» Activity: Among the entries below, one stretch runs from the line that contains "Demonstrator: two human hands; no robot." through the line that contains "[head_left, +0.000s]". Repeat that stretch exactly, ends included, and only that.

[[ Data to use open ]]

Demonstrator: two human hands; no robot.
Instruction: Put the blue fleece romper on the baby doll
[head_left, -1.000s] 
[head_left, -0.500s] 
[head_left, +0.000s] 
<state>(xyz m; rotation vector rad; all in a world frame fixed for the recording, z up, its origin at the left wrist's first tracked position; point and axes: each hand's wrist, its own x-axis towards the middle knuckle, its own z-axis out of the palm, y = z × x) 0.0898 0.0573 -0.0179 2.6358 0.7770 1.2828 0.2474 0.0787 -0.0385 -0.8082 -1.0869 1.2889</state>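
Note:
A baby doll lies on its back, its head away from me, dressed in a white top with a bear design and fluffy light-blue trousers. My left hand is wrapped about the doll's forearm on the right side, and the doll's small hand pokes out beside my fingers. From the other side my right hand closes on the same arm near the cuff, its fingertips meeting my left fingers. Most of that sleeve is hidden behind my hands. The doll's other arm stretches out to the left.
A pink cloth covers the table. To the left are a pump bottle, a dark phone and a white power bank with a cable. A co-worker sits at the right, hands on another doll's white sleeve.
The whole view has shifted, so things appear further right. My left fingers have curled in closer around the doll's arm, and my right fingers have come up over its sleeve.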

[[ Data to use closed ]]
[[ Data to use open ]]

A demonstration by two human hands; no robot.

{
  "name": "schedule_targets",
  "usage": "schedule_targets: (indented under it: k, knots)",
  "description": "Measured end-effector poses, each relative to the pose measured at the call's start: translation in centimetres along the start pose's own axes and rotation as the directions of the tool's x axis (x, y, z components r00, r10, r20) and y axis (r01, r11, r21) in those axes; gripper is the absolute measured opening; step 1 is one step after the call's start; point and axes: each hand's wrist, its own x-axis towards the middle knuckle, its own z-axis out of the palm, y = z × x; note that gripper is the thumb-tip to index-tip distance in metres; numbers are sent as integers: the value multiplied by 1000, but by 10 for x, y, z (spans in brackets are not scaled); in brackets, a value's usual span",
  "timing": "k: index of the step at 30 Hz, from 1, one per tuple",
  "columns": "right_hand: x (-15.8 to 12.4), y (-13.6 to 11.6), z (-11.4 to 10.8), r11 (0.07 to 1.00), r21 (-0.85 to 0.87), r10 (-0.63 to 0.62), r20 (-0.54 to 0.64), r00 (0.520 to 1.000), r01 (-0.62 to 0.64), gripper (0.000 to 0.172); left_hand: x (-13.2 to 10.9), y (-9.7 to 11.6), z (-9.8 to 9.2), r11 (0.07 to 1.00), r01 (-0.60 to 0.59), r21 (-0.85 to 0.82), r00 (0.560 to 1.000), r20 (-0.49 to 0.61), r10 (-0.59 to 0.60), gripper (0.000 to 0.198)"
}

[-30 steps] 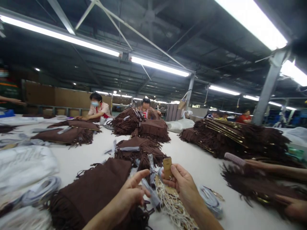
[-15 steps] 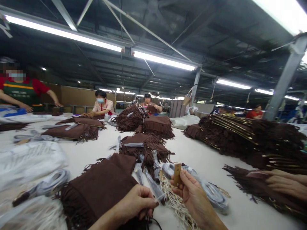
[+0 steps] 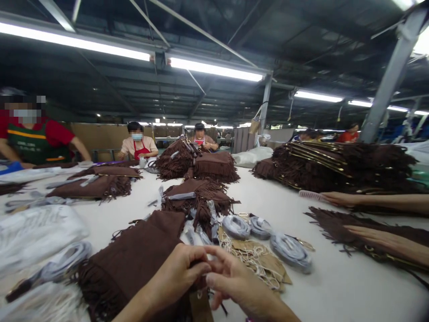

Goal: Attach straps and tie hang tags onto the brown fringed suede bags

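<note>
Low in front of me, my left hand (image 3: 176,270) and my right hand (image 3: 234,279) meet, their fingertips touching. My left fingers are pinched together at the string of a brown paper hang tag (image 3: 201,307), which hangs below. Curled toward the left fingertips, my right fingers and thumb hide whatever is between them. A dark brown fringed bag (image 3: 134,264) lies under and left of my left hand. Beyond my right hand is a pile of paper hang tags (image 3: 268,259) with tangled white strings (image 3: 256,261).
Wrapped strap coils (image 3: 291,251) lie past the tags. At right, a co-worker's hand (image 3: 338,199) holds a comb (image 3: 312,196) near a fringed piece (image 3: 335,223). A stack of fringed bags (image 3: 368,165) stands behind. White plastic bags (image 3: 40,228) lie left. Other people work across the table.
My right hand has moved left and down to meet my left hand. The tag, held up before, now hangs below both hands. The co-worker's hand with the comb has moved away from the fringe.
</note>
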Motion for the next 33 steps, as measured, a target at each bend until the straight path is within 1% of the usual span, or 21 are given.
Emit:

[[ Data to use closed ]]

» Your solution:
Demonstrator: two human hands; no robot.
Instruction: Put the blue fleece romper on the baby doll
[head_left, -1.000s] 
[head_left, -0.500s] 
[head_left, +0.000s] 

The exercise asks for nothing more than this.